Task instructions >> The required result is a line count: how many lines in this data hold the word "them". Give only that.

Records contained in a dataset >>
※ ※ ※

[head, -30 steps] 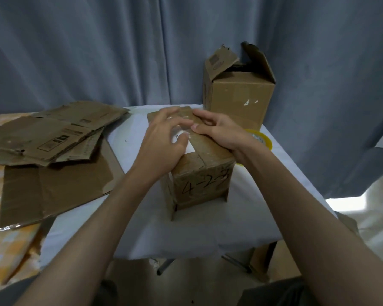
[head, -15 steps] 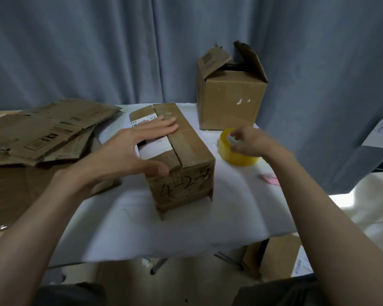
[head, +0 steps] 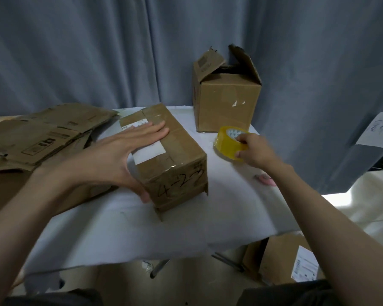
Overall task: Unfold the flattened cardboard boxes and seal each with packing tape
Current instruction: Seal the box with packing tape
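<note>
Box [head: 170, 155]: flaps closed, left hand [head: 111, 157] flat on top. Right hand [head: 253, 149] has left it, now gripping tape roll [head: 229, 142]; sealing next.

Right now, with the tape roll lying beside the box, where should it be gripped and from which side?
Grip the tape roll through its hole and across the yellow outer band, coming from above on the near right. It lies nearly flat, hole up, and the right hand already holds it this way.
</note>
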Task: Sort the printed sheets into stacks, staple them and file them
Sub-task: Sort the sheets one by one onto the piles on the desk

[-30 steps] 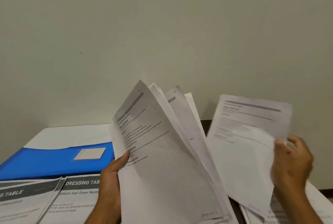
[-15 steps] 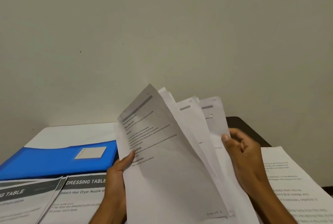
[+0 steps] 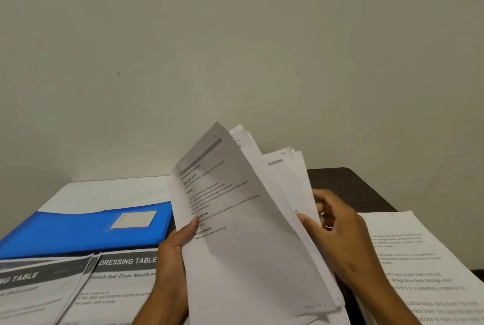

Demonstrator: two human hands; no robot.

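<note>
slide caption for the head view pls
Both hands, left and right, fan a held sheaf of printed sheets above a blue folder.

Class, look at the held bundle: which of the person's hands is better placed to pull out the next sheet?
Probably the right hand: its fingers already pinch the back pages, while the left hand grips the sheaf.

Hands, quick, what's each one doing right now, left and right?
Left hand: grips the sheaf of printed sheets at its left edge, thumb on the front page.
Right hand: fingers curled into the sheaf's right edge, thumbing the back pages.
</note>
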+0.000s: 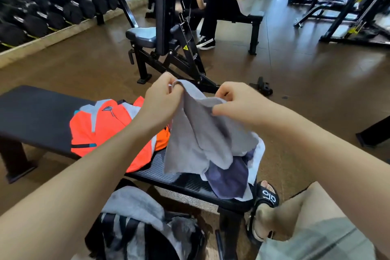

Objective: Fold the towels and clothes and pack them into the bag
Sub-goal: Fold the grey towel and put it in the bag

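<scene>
1. A bag (147,236) sits open on the floor at the bench's near edge, a grey cloth (135,202) lying across its mouth.
2. Both hands hold a grey towel (200,133) above the black bench (38,116): the left hand (160,101) pinches one upper corner, the right hand (236,101) grips the upper edge beside it.
3. The towel hangs long axis downward, its lower end draping onto a heap of dark blue and white clothes (230,177) at the bench's right end.
4. An orange jersey (101,131) lies spread mid-bench.
5. Beyond, two people sit on a gym bench (251,20) among weight machines.
</scene>
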A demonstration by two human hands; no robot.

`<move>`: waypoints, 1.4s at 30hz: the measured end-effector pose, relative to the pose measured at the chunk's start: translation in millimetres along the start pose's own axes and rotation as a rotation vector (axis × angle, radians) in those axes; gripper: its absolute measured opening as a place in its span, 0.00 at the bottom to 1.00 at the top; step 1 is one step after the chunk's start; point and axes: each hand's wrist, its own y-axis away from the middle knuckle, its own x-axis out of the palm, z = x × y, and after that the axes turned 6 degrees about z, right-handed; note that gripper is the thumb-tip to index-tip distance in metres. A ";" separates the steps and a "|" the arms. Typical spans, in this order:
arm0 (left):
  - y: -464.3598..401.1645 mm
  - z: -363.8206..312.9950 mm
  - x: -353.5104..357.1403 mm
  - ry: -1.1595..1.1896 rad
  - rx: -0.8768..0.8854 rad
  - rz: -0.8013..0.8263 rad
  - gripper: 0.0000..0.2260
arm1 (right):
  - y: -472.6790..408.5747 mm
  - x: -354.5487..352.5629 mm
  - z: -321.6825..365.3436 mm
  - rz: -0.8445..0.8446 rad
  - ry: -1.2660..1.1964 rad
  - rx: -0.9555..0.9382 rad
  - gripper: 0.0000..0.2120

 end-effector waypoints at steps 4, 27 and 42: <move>3.4 -14.8 9.3 -0.044 0.108 0.019 0.06 | -3.0 15.4 11.4 0.039 -0.370 0.063 0.04; 47.1 31.6 37.7 0.039 0.252 0.406 0.19 | -15.4 2.1 9.7 -0.545 -0.612 -0.120 0.13; 11.4 39.3 -29.4 -0.209 0.353 0.181 0.17 | -24.1 -21.7 -23.6 -0.695 -0.478 0.023 0.04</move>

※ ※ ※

Finished task >> 2